Airports cope with workers’ security check delays

Apr 26, 2012, 10:16 PM

Associated Press

ATLANTA (AP) – Employers at some U.S. airports are being allowed to hire workers without completing all background security checks because of a backlog in the screening process, federal officials said.

In the past, new employees were required to undergo a Transportation Security Administration criminal background check and a security threat assessment before they could start working, partly because they have access to secure areas of an airport.

Now, employees at airports including the world’s busiest in Atlanta can start work so long as they have been fingerprinted and their information is submitted for a background check. Anyone who failed a background check would immediately have their clearance revoked.

“To allow for a continuity of operations, TSA has provided airports and airlines with interim regulatory relief,” TSA spokesman Jon Allen said in a statement Thursday. “At no time was security at risk, and all new employees will still undergo identity verification and be subject to watch list matching.”

The change was first reported by WSB-TV in Atlanta, which obtained an internal memo sent April 20 to employers and contractors at Hartsfield-Jackson Atlanta International Airport.

Airport spokesman John Kennedy said operations have not been affected as a result of the waiver.

“Whatever the letter did or didn’t say, nothing’s changed here,” Kennedy said. “We’ve been in full compliance with all of TSA’s regulations and security directives continuously. All of our employees are fully vetted.”

Atlanta’s airport has been preparing to open a new international terminal next month and has been hiring workers for several restaurants, shops and other businesses.

TSA requires threat assessments to be conducted for all employees who need access to secure areas in airports, including baggage workers, ground maintenance workers, and restaurant and retail employees, the agency said last year.

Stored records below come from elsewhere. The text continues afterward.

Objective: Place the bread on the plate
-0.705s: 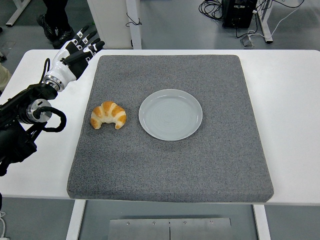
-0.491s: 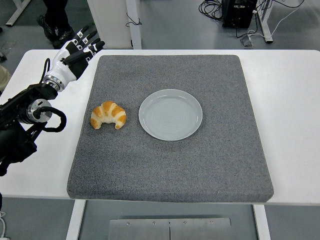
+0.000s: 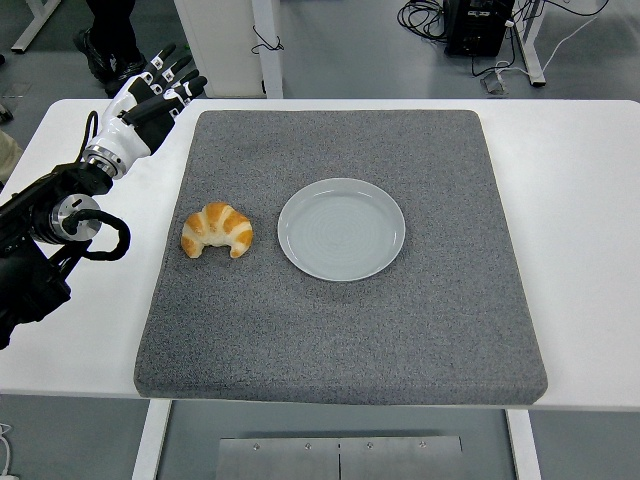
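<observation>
A golden croissant (image 3: pixel 216 230) lies on the grey mat (image 3: pixel 420 330), just left of an empty pale plate (image 3: pixel 341 228); a narrow gap of mat separates the two. My left hand (image 3: pixel 150 97) hovers over the white table beyond the mat's far left corner, well behind the croissant, fingers stretched out and holding nothing. Its black forearm (image 3: pixel 45 240) runs down the left edge. The right arm is out of view.
The white table (image 3: pixel 585 210) borders the mat on both sides. A person's dark shoes (image 3: pixel 108 55) stand on the floor beyond the far left edge. A white post (image 3: pixel 225 40) and cables sit behind the table.
My left hand has shifted slightly up and to the left, away from the mat's corner. The croissant and plate have not moved.
</observation>
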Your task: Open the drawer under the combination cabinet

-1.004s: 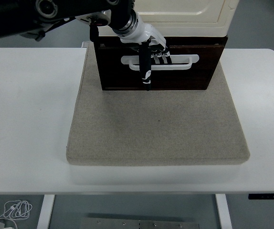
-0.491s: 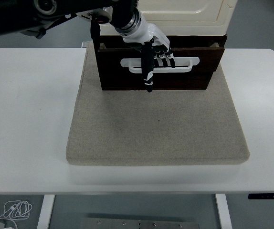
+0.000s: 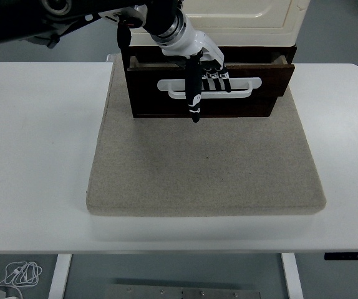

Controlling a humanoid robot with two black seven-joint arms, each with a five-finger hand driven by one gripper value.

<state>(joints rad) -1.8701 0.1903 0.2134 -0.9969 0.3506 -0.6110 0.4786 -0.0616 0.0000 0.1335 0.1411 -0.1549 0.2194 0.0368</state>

The agency did not say how many airports have taken advantage of the “regulatory relief,” nor how long employees can work without full security clearance.

The Transportation Security Clearinghouse, the nonprofit arm of the American Association of Airport Executives, ensures security threat assessments and criminal history record checks are done for aviation workers. AAAE spokesman Joel Bacon said the backlog occurred after TSA on April 1 changed how background checks are processed for the first time since early 2002.

But by now, most airports are back to operating as efficiently as they had before the changes, making the temporary clearances unnecessary at most airports, Bacon said. He said the clearinghouse is now working with TSA and individual airports to clear any remaining backlog.

Security experts said it was highly unlikely that granting temporary security clearances while the checks are processed would put the public at any higher risk.

“I think the threat is fairly minimal, but clearly it is something that they’ve got to address,” said Russell McCaffery, a former TSA executive who noted that employees at the airports would likely notice anything suspicious.

“You’ve got all these other sets of eyes that are out there. It would be very difficult for one single person to disrupt the system,” he said.

Most of the people who undergo a background investigation are eventually hired anyway _ even at U.S. government agencies _ regardless of what job they have been hired to do, said Richard Bloom, an aviation-security expert at Embry-Riddle Aeronautical University in Prescott, Ariz.

“I think what people might worry about is not so much what is going to be delayed or not, but instead what is the value of the background check to begin with,” he said.


Stengle reported from Dallas. Associated Press writer Jeff Martin contributed to this report from Atlanta.